Also include step A ' before the step A:Newly-built website is searched to be used as website to be identified.For newly-built website Lookup can adopt with the following method:Search-engine results page is monitored by particular keywords;Or, net is found by client The few website of people's visit capacity.
Also include step D after the step C:It will determine that and result be shown as the website to be identified of fishing website be denoted as can Website is doubted, and supplement identification is carried out to described the suspected site, it is still fishing website to show described the suspected site in recognition result In the case of, described the suspected site is sent into fishing website storehouse.The supplement identification can be by the way of manual review.
Fishing website identifying system and method described in the embodiment of the present invention, Fishing net is carried out based on the linking relationship in website The identification stood, can effectively recognize the fishing website of new type;Meanwhile, be conducive to the number of fishing website in abundant fishing website storehouse Amount and type, are easy to further fishing website to recognize and search, are with a wide range of applications in network safety filed.
Embodiment of above is merely to illustrate the present invention, and not limitation of the present invention, about the common of technical field Technical staff, without departing from the spirit and scope of the present invention, can also make a variety of changes and modification, therefore all Equivalent technical scheme falls within scope of the invention, and scope of patent protection of the invention should be defined by the claims.

Claims (18)

1. a kind of fishing website identifying system, it includes:Domain Name acquisition unit, domain name statistic unit and web site recognizing unit;
Domain name acquiring unit, suitable for collecting the all-links occurred in website to be identified, obtains the corresponding domain of the link Name;
Domain name statistic unit, the number of times occurred suitable for statistics domain name in the website to be identified, finds out occurrence The most domain name of number, is denoted as target domain name;
The web site recognizing unit, suitable for being treated described in itself domain name judgement according to the target domain name and the website to be identified Recognize whether website is fishing website.
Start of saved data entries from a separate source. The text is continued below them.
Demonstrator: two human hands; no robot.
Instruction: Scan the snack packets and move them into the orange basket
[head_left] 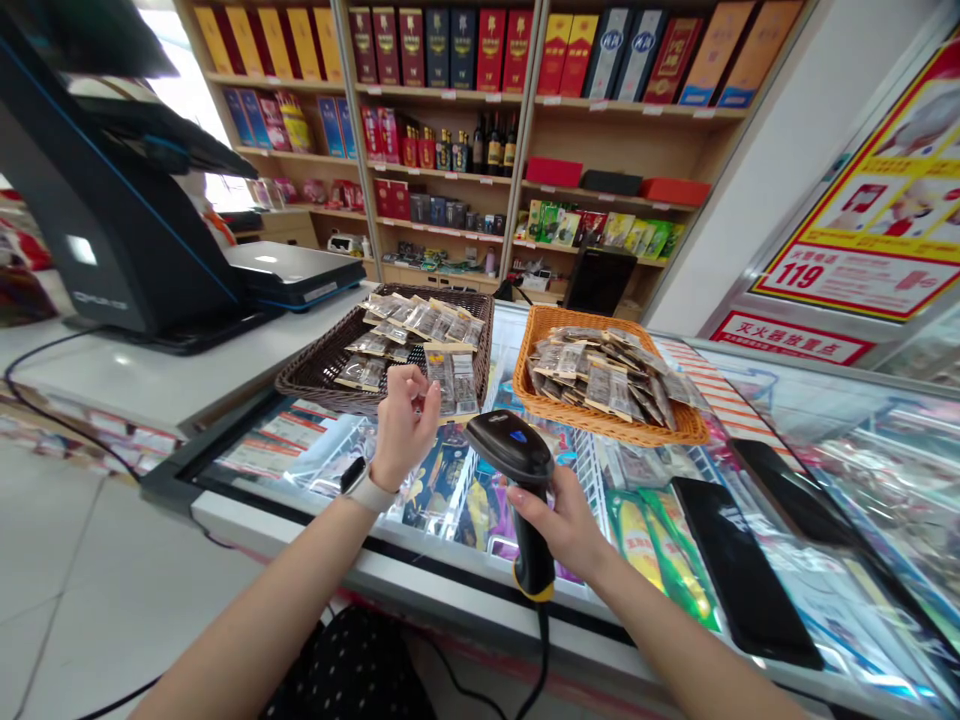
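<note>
The right hand is gripping a scanner; the left hand is pinching a packet above the freezer lid, near the dark basket. Keeping the barcode flat before the scanner's window should help.

You were standing in a small retail shop, at the checkout. Behind the counter ran wooden shelves packed with boxed liquor in red, blue and gold, price tags on the shelf edges, and wine bottles lower down. A black POS terminal sat on the white counter. In front of you was a glass-topped chest freezer with packaged goods inside. On it stood 2 wicker baskets, a dark one and an orange one, both full of small snack packets. You held a barcode scanner. A red and yellow poster showing 119 hung on the wall.
</note>
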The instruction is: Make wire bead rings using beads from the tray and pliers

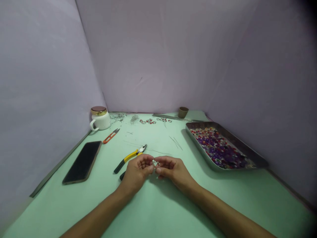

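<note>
My left hand (137, 172) and my right hand (172, 170) meet at the middle of the green table (158, 205), fingers curled. Between their fingertips they pinch a small beaded wire piece (156, 164), too small to make out clearly. Yellow-handled pliers (129, 158) lie on the table just left of and behind my left hand. Thin loose wires (175, 142) lie a little beyond my hands.
A metal tray (255, 158) of coloured beads sits at the right. A black phone (83, 161) lies at the left, orange thread snips (110, 136) and a white lidded mug (100, 118) behind it. Finished bead pieces (148, 121) and a small brown cup (183, 112) stand by the back wall.
</note>
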`<state>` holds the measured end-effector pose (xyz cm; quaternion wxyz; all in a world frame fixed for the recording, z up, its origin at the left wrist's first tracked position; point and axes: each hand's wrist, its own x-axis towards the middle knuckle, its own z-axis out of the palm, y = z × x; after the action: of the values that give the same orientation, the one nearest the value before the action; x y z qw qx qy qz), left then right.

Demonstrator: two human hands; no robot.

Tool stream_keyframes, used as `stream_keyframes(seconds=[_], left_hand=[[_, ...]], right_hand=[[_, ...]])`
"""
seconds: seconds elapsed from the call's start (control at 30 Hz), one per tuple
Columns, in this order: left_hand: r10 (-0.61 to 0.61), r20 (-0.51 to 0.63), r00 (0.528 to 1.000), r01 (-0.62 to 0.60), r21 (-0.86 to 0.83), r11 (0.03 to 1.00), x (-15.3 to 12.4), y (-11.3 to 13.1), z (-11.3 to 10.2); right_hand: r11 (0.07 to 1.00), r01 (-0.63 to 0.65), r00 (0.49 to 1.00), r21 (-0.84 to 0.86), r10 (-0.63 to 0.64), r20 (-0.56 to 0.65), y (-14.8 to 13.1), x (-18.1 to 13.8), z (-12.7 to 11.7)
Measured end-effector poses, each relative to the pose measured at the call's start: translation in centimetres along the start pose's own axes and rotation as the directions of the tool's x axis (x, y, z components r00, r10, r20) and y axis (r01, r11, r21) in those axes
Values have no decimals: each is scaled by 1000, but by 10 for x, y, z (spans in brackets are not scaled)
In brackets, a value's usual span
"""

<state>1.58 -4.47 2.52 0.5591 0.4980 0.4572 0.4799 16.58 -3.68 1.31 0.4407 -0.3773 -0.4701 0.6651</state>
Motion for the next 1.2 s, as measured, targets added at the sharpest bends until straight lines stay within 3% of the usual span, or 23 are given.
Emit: stream_keyframes(seconds=[0.13, 0.23, 0.33, 0.4, 0.53, 0.7, 0.87, 1.0, 1.13, 1.2], left_hand=[[13, -23, 1000, -13, -9, 1000, 1, -11, 0], [20, -13, 1000, -19, 104, 994, -1, -17, 0], [48, 36, 998, -56, 259, 964, -3, -18, -1], [68, 65, 996, -86, 322, 943, -4, -18, -2], [38, 92, 995, -69, 360, 930, 0, -22, -4], [-15, 29, 999, 4, 353, 936, 6, -30, -3], [-74, 52, 996, 50, 356, 933, 7, -30, -4], [-41, 62, 997, 17, 340, 940, 5, -30, -6], [141, 96, 985, -168, 393, 904, 0, -20, -5], [312, 137, 940, -341, 393, 854, -8, -10, -3]], right_hand=[[996, 3, 998, -91, -9, -65, -3, 13, -7], [951, 65, 980, -302, -118, -162, -13, 44, -21], [819, 137, 944, -558, -279, -178, -25, 93, -41], [683, 127, 915, -719, -361, -182, -30, 130, -56], [598, 55, 893, -800, -387, -228, -28, 189, -81], [508, -16, 900, -861, -368, -234, -22, 222, -91], [441, -21, 916, -897, -350, -193, -26, 227, -90], [439, -14, 894, -898, -397, -208, -35, 211, -89], [414, -9, 892, -910, -407, -194, -38, 162, -71], [368, 34, 923, -929, -368, -112, -36, 126, -56]])
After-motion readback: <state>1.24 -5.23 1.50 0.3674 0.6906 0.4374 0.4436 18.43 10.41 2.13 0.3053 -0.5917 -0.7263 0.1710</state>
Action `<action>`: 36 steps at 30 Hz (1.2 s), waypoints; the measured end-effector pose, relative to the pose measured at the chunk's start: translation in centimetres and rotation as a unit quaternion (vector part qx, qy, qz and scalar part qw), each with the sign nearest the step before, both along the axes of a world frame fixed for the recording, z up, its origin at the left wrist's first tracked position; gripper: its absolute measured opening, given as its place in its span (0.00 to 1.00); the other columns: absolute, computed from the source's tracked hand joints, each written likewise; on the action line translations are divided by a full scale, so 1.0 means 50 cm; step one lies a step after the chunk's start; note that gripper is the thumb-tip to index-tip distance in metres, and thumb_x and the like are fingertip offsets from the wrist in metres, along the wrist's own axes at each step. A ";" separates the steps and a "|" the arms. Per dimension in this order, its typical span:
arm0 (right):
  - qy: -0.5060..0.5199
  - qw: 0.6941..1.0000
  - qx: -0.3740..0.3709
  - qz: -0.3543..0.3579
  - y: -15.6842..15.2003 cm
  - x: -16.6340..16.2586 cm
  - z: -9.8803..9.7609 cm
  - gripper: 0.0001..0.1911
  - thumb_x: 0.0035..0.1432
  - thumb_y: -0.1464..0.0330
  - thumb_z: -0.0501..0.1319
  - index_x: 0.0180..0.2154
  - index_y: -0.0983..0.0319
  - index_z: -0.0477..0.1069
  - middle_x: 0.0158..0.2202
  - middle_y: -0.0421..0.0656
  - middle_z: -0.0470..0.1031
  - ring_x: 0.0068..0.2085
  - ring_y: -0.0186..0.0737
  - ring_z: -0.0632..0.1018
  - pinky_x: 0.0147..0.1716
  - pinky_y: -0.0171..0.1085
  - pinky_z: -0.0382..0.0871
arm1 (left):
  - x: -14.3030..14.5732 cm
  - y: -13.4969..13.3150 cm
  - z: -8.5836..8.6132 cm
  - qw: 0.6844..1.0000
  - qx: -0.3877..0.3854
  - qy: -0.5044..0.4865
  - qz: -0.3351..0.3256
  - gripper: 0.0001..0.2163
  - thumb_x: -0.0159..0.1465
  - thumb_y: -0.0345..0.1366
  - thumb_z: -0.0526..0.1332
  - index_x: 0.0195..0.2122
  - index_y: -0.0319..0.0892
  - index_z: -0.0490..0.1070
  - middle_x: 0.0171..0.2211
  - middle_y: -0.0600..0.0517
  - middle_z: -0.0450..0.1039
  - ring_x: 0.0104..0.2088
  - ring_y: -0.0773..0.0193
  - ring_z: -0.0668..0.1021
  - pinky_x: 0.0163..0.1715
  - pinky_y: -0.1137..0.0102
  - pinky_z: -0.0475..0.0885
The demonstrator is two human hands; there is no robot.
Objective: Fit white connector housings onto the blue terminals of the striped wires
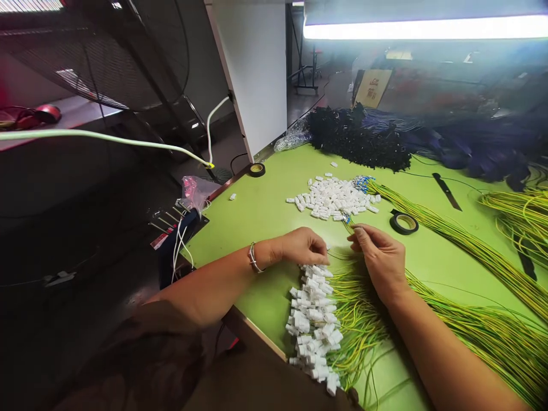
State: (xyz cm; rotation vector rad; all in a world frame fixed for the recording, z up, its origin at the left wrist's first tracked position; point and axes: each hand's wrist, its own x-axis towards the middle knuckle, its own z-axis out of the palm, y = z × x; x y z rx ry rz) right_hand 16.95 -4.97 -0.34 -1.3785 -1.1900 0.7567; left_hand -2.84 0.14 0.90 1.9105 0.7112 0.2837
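My left hand (306,246), fingers curled closed, is at the top of a row of white plastic connectors (314,314) fitted on yellow-green wires (359,319). A tiny white bit shows by its fingertips, but what they hold is hidden. My right hand (382,257) pinches a few thin yellow-green wires between thumb and fingers. Their ends carry blue-and-metal terminals (346,217), which point toward a heap of loose white connectors (331,196). Behind the heap's right side lies a bundle of wires with blue terminals (363,183).
Black tape rolls lie on the green table (240,240): one roll (404,222) at right, another roll (257,169) at the left edge. A dark blade (446,191) lies farther right. Black-ended cables (359,137) pile up behind. A lamp (423,27) hangs above; a white panel (257,74) stands left.
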 end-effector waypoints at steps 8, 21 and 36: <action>-0.142 0.986 -0.036 0.075 0.002 -0.009 -0.012 0.18 0.55 0.64 0.57 0.43 0.65 0.78 0.37 0.48 0.81 0.39 0.44 0.79 0.43 0.42 0.70 | -0.053 0.085 -0.013 0.892 0.345 0.016 0.292 0.06 0.61 0.29 0.60 0.35 0.40 0.78 0.36 0.47 0.76 0.38 0.62 0.76 0.43 0.67 0.70; -0.143 0.978 -0.119 0.094 -0.001 -0.002 -0.007 0.10 0.54 0.61 0.59 0.29 0.61 0.72 0.24 0.41 0.77 0.21 0.35 0.72 0.26 0.36 0.65 | -0.046 0.106 -0.043 0.892 0.327 0.072 0.304 0.04 0.57 0.27 0.63 0.32 0.40 0.76 0.34 0.49 0.75 0.35 0.62 0.74 0.40 0.67 0.69; -0.148 0.975 -0.107 0.131 0.002 0.000 0.011 0.16 0.54 0.57 0.57 0.25 0.62 0.71 0.19 0.37 0.64 0.22 0.33 0.63 0.24 0.34 0.60 | 0.036 0.010 -0.028 0.893 -0.253 -0.277 0.249 0.15 0.47 0.36 0.73 0.34 0.34 0.75 0.29 0.50 0.76 0.29 0.69 0.78 0.34 0.71 0.73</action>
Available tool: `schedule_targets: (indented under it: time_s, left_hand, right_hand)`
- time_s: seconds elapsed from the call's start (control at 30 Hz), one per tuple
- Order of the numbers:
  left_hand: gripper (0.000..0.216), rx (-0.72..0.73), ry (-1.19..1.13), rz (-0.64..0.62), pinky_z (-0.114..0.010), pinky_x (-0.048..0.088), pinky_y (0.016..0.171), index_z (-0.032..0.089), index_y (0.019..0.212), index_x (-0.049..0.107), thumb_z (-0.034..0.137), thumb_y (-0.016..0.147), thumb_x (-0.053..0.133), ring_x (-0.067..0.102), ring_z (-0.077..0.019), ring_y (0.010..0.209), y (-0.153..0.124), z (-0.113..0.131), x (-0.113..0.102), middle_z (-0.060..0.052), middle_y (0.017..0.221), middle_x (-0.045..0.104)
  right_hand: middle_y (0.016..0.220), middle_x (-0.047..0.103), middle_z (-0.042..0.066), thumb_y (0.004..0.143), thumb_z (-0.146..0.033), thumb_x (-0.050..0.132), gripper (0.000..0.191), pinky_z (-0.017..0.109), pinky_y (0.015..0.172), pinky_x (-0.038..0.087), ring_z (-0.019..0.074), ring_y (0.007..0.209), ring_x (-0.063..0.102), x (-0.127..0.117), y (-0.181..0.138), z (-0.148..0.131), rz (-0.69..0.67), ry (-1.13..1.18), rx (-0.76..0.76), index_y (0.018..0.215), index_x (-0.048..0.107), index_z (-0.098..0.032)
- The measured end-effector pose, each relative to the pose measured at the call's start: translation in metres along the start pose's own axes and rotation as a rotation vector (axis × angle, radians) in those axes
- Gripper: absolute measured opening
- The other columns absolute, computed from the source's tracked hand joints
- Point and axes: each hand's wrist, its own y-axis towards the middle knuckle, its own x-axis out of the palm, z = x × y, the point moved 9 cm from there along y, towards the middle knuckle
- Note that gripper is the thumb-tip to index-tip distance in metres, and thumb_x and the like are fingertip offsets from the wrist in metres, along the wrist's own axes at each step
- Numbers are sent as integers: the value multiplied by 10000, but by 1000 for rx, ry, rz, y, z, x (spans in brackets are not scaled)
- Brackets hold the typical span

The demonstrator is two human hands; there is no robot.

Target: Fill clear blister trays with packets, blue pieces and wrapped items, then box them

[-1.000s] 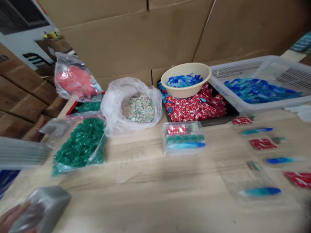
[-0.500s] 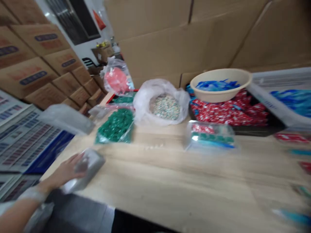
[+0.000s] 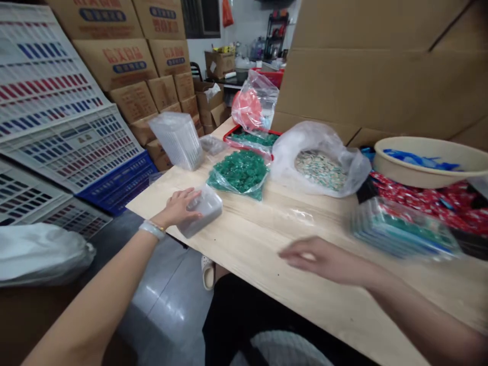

2. the system as claimed in claim 1, it is characterised in that the web site recognizing unit includes:Comparing subunit and identification Subelement;
The comparing subunit, suitable for relatively more described target domain name and itself domain name, and shows the mesh in comparative result Mark domain name and the own domain famous prime minister simultaneously, judge that the website to be identified is not fishing website;
The identification subelement, suitable for when the target domain name is different from itself domain name, calculating the target domain name Ratio between the occurrence number of occurrence number and itself domain name, and calculate the target domain name and itself domain name Between similarity, and then judge whether the website to be identified is fishing website according to the ratio and the similarity.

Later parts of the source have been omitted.